- Opening Delimiter -
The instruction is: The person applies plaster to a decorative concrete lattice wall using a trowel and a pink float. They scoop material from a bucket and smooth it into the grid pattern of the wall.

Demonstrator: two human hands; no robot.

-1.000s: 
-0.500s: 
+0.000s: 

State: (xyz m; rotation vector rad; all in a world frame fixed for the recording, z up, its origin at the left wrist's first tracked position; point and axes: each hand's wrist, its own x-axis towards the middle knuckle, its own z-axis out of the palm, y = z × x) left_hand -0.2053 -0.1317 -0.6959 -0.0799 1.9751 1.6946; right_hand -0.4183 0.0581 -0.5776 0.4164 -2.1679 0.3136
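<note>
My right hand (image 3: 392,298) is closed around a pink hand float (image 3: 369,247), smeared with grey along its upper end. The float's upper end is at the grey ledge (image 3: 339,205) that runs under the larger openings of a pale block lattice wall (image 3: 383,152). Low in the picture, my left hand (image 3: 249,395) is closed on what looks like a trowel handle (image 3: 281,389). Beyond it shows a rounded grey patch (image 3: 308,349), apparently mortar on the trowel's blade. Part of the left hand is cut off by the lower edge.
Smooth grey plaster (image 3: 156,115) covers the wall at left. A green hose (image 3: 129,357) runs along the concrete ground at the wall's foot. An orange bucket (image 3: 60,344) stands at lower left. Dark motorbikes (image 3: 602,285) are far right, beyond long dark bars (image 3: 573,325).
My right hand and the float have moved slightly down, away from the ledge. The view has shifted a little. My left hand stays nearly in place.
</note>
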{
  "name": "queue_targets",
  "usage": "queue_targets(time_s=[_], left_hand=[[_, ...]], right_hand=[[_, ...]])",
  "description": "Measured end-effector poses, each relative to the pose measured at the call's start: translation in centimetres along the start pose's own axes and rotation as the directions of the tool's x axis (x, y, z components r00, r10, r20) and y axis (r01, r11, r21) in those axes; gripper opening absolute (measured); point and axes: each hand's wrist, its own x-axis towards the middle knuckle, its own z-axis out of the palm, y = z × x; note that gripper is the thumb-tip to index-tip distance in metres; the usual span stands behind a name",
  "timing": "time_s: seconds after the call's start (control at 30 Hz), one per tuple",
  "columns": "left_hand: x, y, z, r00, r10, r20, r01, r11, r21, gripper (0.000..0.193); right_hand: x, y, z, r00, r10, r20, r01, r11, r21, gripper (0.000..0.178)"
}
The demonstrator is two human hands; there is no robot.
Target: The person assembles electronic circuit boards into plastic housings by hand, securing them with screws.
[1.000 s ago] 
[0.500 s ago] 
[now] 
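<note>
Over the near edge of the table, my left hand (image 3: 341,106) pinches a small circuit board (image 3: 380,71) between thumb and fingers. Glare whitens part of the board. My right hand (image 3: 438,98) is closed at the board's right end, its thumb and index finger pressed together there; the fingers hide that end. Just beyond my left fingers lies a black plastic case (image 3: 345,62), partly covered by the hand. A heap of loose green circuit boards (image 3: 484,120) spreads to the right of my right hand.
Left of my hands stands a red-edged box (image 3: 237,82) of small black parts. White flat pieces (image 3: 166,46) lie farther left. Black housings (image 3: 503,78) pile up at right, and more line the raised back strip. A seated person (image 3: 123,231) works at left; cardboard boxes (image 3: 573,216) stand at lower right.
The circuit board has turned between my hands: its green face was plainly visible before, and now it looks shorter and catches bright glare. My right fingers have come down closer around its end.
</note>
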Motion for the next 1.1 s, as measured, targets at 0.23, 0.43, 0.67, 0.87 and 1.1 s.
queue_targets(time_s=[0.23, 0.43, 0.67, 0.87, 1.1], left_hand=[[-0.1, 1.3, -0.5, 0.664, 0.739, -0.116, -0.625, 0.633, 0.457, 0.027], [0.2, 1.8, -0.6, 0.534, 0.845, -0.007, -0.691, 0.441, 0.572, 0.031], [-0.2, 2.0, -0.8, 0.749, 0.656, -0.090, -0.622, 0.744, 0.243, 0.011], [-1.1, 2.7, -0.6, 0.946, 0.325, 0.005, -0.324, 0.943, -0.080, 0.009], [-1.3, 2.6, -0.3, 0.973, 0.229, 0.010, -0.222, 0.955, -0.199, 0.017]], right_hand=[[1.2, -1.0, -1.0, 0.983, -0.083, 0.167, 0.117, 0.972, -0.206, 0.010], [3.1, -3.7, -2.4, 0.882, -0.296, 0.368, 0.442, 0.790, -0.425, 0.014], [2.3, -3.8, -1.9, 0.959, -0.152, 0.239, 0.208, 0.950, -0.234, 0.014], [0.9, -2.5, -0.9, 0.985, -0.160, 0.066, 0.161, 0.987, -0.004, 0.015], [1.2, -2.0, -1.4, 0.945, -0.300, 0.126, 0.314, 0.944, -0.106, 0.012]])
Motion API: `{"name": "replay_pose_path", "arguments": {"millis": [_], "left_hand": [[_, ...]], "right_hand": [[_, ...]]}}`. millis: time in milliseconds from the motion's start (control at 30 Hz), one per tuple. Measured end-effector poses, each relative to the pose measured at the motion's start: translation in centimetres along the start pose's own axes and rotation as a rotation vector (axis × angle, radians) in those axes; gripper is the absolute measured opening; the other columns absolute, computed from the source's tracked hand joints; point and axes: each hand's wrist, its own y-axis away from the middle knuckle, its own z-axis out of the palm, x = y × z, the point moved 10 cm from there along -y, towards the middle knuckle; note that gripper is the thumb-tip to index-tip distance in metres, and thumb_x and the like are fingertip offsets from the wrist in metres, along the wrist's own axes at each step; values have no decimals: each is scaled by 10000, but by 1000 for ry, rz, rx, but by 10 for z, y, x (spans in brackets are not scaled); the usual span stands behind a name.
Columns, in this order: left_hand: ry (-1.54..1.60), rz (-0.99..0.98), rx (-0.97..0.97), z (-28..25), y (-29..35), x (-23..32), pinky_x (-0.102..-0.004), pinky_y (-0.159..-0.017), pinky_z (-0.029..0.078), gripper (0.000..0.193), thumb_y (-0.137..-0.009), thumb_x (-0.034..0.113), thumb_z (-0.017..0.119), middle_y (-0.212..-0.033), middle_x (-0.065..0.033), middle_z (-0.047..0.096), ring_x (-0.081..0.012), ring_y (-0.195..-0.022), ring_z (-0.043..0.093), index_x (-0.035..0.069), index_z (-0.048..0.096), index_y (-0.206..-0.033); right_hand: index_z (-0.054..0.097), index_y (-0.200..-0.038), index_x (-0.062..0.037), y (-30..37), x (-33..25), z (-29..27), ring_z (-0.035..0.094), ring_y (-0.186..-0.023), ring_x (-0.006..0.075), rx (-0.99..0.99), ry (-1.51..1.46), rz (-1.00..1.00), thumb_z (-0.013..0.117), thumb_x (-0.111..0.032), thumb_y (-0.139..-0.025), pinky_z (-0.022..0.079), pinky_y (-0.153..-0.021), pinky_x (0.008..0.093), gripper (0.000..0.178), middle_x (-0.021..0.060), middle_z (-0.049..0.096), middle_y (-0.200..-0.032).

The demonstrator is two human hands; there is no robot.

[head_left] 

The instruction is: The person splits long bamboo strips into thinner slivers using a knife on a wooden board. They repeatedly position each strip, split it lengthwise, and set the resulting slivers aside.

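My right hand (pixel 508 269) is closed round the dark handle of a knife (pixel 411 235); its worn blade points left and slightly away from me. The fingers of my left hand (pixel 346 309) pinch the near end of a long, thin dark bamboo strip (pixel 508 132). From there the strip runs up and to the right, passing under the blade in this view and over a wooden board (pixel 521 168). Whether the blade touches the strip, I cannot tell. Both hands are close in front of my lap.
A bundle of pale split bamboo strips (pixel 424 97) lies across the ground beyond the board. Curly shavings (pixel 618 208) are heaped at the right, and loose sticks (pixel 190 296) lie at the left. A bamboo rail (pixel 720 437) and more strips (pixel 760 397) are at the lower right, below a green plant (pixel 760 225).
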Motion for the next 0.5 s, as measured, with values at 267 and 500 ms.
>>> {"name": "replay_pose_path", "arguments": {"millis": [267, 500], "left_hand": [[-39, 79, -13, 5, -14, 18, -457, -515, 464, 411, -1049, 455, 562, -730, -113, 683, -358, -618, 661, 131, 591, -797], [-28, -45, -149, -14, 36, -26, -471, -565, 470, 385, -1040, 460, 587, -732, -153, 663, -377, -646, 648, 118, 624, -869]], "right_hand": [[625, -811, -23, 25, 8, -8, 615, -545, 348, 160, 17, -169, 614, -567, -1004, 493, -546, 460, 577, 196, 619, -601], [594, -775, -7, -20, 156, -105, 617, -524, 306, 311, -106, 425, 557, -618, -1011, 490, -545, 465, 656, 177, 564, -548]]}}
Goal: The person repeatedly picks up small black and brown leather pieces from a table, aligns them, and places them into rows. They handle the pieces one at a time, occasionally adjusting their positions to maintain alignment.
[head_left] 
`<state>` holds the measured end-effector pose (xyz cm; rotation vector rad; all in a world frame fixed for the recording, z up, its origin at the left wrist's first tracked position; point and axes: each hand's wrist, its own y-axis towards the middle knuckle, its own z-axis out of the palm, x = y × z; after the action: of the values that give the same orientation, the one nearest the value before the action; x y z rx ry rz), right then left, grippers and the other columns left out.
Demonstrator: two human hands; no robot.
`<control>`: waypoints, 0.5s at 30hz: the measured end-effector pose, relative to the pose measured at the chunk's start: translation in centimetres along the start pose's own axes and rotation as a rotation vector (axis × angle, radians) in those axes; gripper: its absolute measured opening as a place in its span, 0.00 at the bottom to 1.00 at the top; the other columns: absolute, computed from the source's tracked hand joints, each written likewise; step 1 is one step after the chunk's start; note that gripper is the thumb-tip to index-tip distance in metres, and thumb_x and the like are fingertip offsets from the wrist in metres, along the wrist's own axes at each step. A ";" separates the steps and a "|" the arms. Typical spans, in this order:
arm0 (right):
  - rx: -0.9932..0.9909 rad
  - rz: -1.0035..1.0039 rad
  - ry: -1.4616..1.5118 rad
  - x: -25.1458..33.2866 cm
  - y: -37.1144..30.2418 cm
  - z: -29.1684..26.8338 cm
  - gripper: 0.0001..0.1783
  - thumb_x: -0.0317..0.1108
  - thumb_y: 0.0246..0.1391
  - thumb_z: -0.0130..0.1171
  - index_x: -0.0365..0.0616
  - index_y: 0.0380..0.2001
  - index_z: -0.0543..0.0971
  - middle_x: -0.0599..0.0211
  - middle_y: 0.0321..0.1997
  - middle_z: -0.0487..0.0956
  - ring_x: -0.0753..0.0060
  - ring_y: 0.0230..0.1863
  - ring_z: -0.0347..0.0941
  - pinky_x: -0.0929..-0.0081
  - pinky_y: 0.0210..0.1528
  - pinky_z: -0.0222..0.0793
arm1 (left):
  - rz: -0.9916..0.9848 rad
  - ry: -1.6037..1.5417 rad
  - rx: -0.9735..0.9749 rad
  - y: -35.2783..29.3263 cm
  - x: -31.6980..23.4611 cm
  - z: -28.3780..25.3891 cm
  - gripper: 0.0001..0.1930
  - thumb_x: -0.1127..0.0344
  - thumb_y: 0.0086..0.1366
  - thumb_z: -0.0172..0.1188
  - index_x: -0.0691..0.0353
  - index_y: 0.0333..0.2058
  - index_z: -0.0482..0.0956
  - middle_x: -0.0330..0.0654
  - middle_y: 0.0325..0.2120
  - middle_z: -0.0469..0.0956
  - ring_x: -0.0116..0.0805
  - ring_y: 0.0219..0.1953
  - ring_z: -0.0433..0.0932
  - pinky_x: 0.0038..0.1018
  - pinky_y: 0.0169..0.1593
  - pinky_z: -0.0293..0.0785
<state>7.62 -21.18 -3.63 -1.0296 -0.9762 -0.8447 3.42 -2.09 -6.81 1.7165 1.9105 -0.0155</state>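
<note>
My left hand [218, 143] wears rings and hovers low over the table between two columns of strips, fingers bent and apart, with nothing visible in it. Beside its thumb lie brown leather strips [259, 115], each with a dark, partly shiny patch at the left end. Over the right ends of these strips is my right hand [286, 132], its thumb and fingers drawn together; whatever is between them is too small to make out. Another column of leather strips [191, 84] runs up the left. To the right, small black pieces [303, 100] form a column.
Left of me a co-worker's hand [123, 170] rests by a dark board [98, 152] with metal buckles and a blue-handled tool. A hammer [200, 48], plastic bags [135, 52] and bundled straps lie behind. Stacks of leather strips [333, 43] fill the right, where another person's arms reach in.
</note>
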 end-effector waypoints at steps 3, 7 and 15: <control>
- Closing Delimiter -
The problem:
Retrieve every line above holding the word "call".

Answer to this task:
  "description": "Measured end-effector poses, each relative to the pose measured at the call's start: translation in centimetres along the start pose's own axes and rotation as the directions of the tool's x axis (x, y, z components r00, r10, r20) and y axis (r01, r11, r21) in those axes; gripper opening absolute (measured); point and axes: each hand's wrist, its own x-axis towards the middle knuckle, its own z-axis out of the palm, y = z × x; note that gripper is the thumb-tip to index-tip distance in metres; the usual span stands behind a name",
  "timing": "time_s: seconds after the call's start (control at 30 Hz), one per tuple",

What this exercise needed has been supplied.